II lectio di P. Maurizio Teani sj – Venerdì 24 novembre 2017

L’enigma e il senso della storia.

Una lettura del profetismo biblico – ELIA

 

Il profeta non ha Dio in tasca, non riconosce facilmente dove Dio parla negli eventi concreti della storia, ma deve fare discernimento, cercare di leggere quello che sta accadendo alla luce di Dio.

Il profeta stesso, che invita gli altri alla conversione, è chiamato per primo a cambiare il modo di capire e di vedere come Dio opera nella storia.

Testi di riferimento sono i capitoli dal 17 al 19 del Primo Libro dei Re.

Elia ha operato nel nord di Israele nella prima metà del IX sec. Alla morte di Salomone le tribù del nord si erano staccate da quelle del sud (da Giuda), per motivi di giustizia sociale.

Israele era governato dal re Acab che, per una politica di alleanze, aveva sposato Getzabele, figlia del re di Tiro, la quale aveva introdotto in Israele la religione dei Fenici. Questi adoravano Baal (che letteralmente significa padrone, signore, marito), divinità della tempesta, della pioggia e della fecondità, che era paragonabile a Giove Pluvio e che come lui era rappresentata con un fascio di saette.

Noi oggi spesso ci comportiamo come i Fenici, ci inchiniamo davanti a quelle realtà che appaiono interessanti perché pensiamo di ottenere facilmente fecondità e ricchezza.

Getzabele aveva perciò corrotto lo Javhismo ed Elia ha la missione di denunciare la situazione, mettendo in guardia coloro che si erano consegnati a questa falsa divinità che non avrebbero ricevuto fertilità e ricchezza, ma sterilità, aridità, distruzione e morte.
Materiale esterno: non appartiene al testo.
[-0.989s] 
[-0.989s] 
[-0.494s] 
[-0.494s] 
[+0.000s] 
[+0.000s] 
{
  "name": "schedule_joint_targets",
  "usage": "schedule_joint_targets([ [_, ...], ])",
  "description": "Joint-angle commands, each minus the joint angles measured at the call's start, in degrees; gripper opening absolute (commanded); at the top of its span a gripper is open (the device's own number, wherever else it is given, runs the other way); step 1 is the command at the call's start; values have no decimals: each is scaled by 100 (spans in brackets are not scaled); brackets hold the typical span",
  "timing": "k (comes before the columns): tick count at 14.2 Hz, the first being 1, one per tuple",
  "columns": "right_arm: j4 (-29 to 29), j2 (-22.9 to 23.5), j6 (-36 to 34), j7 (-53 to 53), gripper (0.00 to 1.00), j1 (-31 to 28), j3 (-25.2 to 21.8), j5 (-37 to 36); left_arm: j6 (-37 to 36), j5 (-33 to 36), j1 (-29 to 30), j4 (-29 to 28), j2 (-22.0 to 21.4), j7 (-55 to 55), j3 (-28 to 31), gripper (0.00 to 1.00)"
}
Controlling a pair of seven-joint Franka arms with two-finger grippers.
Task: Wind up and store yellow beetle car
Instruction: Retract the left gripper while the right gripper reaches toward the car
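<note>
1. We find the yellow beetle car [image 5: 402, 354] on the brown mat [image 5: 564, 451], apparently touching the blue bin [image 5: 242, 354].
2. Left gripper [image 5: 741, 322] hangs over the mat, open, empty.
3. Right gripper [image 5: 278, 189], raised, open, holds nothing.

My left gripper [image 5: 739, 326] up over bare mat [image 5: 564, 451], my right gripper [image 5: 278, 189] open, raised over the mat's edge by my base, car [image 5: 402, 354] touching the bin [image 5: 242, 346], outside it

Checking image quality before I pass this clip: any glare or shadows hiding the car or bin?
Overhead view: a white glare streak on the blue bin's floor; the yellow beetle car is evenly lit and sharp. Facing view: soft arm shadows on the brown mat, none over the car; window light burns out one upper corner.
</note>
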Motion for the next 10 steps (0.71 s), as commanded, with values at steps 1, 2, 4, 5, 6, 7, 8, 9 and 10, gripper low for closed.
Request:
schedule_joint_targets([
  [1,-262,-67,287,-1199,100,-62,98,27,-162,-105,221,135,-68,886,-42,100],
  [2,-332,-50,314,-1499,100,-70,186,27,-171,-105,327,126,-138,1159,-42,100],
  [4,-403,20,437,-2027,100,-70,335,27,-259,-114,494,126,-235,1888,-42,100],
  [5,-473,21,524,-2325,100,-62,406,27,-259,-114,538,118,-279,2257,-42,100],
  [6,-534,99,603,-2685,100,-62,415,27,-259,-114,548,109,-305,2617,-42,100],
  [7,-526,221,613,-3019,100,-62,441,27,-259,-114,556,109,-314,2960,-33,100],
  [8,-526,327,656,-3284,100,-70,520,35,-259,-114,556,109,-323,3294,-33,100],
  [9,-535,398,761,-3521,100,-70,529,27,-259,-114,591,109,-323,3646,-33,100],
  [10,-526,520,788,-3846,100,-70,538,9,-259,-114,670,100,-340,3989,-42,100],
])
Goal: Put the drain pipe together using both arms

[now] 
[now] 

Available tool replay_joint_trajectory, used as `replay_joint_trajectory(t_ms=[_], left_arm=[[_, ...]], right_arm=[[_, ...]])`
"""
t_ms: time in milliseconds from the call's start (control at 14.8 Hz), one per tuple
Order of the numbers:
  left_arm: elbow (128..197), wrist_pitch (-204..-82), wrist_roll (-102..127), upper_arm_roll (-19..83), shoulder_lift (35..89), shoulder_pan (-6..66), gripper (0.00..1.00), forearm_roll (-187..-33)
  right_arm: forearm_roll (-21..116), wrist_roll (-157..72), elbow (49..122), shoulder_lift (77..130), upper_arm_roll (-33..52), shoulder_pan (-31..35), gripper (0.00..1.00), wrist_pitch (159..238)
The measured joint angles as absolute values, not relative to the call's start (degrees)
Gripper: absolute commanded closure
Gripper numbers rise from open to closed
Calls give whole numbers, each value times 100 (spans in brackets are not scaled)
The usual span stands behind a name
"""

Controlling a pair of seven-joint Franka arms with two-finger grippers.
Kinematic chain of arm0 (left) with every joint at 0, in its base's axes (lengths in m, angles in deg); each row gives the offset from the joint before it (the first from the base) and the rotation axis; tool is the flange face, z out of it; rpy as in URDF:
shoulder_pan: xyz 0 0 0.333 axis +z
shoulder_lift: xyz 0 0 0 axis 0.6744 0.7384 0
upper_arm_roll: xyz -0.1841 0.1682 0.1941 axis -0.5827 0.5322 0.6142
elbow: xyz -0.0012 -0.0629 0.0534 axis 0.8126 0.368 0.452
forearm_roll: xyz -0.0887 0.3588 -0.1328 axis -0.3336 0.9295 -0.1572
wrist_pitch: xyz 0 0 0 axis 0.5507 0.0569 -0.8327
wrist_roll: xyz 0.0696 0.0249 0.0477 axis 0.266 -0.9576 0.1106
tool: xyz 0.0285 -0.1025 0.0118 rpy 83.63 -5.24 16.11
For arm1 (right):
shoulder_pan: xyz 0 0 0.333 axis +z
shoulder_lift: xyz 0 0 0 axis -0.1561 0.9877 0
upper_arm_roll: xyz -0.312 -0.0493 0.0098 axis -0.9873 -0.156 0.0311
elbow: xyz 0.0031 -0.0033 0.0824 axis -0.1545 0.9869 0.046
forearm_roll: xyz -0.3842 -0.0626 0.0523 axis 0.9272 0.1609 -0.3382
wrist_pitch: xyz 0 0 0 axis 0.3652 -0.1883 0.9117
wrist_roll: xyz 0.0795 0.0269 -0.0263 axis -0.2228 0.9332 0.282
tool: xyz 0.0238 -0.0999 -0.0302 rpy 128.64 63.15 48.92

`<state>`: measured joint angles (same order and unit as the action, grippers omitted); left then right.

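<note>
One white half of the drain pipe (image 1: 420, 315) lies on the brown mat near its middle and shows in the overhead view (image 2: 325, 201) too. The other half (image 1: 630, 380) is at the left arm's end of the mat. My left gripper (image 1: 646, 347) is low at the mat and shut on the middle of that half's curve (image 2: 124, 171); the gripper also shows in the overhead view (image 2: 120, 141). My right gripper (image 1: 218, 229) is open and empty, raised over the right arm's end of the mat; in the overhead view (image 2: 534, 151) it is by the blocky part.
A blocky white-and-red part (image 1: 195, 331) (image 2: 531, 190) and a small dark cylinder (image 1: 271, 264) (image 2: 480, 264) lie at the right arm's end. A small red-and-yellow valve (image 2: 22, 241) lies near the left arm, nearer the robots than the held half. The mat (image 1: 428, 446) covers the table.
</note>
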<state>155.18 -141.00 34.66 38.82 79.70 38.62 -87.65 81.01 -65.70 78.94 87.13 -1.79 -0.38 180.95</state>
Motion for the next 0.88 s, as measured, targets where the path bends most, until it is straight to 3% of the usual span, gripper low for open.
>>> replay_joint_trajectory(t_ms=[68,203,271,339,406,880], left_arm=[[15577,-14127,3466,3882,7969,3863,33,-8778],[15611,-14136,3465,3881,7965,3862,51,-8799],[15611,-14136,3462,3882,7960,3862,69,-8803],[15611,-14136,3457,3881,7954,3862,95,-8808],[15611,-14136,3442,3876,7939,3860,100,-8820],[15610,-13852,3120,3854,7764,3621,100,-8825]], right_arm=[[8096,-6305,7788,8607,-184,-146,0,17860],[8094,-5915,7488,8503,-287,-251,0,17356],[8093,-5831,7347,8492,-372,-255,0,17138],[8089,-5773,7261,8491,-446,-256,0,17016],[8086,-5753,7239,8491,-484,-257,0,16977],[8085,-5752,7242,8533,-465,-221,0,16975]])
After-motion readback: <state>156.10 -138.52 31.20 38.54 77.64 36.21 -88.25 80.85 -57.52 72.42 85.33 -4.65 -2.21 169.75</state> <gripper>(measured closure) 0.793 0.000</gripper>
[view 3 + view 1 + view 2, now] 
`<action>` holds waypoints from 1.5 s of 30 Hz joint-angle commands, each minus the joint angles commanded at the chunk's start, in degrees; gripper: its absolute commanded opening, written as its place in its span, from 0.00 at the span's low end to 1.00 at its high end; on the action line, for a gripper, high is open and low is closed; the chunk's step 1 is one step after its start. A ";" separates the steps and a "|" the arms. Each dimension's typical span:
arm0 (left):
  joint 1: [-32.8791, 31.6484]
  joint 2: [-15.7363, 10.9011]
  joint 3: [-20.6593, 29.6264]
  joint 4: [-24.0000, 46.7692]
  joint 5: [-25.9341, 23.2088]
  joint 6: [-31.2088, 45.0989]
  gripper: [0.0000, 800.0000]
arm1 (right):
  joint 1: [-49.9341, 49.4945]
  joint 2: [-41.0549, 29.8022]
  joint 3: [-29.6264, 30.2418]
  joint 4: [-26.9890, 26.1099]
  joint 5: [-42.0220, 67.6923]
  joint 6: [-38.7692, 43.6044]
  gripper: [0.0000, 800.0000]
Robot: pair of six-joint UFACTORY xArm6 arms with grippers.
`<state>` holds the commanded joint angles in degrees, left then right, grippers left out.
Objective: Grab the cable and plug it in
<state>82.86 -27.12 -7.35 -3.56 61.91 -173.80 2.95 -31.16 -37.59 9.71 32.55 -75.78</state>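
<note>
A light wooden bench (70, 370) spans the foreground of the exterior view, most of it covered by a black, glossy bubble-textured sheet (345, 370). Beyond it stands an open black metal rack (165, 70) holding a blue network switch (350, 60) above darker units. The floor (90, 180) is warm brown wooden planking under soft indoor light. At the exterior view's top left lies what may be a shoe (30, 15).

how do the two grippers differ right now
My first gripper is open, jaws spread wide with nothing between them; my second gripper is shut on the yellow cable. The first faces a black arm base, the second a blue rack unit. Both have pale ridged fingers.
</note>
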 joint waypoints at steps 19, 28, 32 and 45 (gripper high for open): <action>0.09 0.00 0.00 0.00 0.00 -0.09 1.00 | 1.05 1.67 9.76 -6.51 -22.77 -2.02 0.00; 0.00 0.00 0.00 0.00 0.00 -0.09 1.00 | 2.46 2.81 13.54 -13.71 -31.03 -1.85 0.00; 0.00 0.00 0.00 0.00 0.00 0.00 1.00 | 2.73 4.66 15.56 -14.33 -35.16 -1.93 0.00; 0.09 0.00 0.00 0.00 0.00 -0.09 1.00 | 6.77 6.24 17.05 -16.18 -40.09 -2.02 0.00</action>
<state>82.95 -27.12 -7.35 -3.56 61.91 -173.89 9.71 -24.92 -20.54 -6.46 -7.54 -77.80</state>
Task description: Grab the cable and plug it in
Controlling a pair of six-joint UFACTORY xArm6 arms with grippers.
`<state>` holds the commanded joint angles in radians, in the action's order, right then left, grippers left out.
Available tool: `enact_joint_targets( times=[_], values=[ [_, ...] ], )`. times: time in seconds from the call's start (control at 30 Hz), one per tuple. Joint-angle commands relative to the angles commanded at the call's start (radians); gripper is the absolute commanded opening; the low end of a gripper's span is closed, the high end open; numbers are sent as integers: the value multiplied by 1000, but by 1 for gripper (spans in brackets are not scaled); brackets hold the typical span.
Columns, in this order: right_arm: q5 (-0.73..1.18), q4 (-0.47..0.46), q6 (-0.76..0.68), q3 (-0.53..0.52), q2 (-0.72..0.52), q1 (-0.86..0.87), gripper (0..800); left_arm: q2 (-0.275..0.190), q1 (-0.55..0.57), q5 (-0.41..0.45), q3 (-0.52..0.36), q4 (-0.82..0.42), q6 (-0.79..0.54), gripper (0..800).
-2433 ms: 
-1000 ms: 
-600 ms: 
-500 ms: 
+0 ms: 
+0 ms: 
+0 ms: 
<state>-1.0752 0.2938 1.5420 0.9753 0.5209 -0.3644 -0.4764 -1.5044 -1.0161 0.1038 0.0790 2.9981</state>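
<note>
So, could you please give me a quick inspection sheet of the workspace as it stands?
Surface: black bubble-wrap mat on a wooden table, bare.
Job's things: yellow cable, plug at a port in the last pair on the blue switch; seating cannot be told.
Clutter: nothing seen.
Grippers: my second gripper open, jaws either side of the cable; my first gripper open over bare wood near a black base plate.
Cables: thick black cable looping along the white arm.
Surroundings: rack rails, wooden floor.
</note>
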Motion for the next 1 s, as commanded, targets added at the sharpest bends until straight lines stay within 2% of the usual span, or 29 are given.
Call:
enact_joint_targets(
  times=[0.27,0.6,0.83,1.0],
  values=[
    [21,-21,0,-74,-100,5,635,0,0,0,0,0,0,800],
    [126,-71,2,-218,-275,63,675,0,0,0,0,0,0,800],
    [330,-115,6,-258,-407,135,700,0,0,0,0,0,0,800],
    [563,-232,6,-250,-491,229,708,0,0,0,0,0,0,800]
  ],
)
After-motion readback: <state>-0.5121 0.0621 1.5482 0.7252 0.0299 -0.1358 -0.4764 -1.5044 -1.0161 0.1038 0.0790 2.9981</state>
Questo accade anche a noi tutte le volte che cadiamo nell’idolatria, quando assolutizziamo delle realtà, pensando che diano chissà cosa, ma di fatto portano solo desolazione e distruzione. Il messaggio che Elia deve profetizzare è: chi dà la pioggia non è Baal, ma Dio. Elia però non si esprime secondo Dio, infatti dentro le sue parole si percepisce un po’ di presunzione.

Cap 17 vs 1: Elia, il Tisbita, uno degli abitanti di Gàlaad, disse ad Acab: «Per la vita del Signore, Dio di Israele, alla cui presenza io sto, in questi anni non ci sarà né rugiada né pioggia, se non quando lo dirò io». Subito dopo leggiamo al vs 2: a lui fu rivolta questa parola del Signore: “Vattene di qui, dirigiti verso oriente”. L’autore ci mette in guardia: solitamente Dio si rivolge ad un profeta dicendogli all’inizio “va”, invece in questi versetti Dio interviene dopo che Elia ha parlato ad Acab. Questo è un modo sottile per indicare come Elia si sia un po’ impadronito del messaggio e non lo stia trasmettendo secondo lo stile di Dio.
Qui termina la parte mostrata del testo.